-- WORK TASK --
All of the data below is to be returned unaltered.

-- SOURCE MATERIAL --
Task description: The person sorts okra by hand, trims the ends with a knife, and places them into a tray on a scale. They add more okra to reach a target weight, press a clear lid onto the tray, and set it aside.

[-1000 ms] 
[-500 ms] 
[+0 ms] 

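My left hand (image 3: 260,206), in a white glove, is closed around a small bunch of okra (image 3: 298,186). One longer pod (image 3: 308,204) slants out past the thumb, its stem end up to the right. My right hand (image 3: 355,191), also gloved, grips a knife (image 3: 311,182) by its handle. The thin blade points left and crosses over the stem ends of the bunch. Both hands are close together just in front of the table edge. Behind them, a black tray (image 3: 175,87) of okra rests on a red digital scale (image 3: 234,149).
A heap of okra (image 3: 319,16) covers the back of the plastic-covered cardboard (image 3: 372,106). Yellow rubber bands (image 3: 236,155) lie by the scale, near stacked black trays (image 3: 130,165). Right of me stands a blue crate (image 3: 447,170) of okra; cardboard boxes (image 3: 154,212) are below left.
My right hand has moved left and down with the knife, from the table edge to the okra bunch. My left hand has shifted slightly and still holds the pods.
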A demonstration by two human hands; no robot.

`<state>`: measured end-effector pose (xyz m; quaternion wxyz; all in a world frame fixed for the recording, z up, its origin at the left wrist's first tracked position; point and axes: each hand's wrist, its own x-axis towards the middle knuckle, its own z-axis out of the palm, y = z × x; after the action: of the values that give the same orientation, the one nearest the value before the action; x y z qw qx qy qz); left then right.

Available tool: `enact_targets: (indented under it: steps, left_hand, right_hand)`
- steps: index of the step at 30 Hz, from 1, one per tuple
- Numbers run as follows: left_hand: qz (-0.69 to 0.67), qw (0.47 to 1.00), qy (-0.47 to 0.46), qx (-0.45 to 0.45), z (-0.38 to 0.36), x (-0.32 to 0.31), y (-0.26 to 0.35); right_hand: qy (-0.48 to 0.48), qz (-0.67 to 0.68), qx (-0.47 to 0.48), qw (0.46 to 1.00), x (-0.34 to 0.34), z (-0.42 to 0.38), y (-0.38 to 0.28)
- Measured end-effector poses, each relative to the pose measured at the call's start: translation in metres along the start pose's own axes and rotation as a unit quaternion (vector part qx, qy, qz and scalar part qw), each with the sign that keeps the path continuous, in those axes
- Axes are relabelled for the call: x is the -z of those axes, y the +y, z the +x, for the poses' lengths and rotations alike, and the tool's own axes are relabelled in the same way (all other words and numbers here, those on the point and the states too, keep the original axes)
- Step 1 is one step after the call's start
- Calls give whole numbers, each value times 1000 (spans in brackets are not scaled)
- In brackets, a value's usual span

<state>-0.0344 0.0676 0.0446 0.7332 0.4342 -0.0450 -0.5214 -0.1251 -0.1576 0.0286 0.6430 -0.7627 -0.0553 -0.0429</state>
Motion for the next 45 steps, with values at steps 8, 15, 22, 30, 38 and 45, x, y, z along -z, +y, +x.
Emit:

-- SOLUTION BELOW --
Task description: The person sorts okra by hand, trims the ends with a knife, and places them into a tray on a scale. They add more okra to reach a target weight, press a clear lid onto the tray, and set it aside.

[-1000 ms] 
[-500 ms] 
[+0 ms] 

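My left hand (image 3: 260,206), in a white glove, is closed around a small bunch of okra (image 3: 298,186). One longer pod (image 3: 308,204) slants out past the thumb, its stem end up to the right. My right hand (image 3: 355,191), also gloved, grips a knife (image 3: 311,182) by its handle. The thin blade points left and crosses over the stem ends of the bunch. Both hands are close together just in front of the table edge. Behind them, a black tray (image 3: 175,87) of okra rests on a red digital scale (image 3: 234,149).
A heap of okra (image 3: 319,16) covers the back of the plastic-covered cardboard (image 3: 372,106). Yellow rubber bands (image 3: 236,155) lie by the scale, near stacked black trays (image 3: 130,165). Right of me stands a blue crate (image 3: 447,170) of okra; cardboard boxes (image 3: 154,212) are below left.
My right hand has moved left and down with the knife, from the table edge to the okra bunch. My left hand has shifted slightly and still holds the pods.
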A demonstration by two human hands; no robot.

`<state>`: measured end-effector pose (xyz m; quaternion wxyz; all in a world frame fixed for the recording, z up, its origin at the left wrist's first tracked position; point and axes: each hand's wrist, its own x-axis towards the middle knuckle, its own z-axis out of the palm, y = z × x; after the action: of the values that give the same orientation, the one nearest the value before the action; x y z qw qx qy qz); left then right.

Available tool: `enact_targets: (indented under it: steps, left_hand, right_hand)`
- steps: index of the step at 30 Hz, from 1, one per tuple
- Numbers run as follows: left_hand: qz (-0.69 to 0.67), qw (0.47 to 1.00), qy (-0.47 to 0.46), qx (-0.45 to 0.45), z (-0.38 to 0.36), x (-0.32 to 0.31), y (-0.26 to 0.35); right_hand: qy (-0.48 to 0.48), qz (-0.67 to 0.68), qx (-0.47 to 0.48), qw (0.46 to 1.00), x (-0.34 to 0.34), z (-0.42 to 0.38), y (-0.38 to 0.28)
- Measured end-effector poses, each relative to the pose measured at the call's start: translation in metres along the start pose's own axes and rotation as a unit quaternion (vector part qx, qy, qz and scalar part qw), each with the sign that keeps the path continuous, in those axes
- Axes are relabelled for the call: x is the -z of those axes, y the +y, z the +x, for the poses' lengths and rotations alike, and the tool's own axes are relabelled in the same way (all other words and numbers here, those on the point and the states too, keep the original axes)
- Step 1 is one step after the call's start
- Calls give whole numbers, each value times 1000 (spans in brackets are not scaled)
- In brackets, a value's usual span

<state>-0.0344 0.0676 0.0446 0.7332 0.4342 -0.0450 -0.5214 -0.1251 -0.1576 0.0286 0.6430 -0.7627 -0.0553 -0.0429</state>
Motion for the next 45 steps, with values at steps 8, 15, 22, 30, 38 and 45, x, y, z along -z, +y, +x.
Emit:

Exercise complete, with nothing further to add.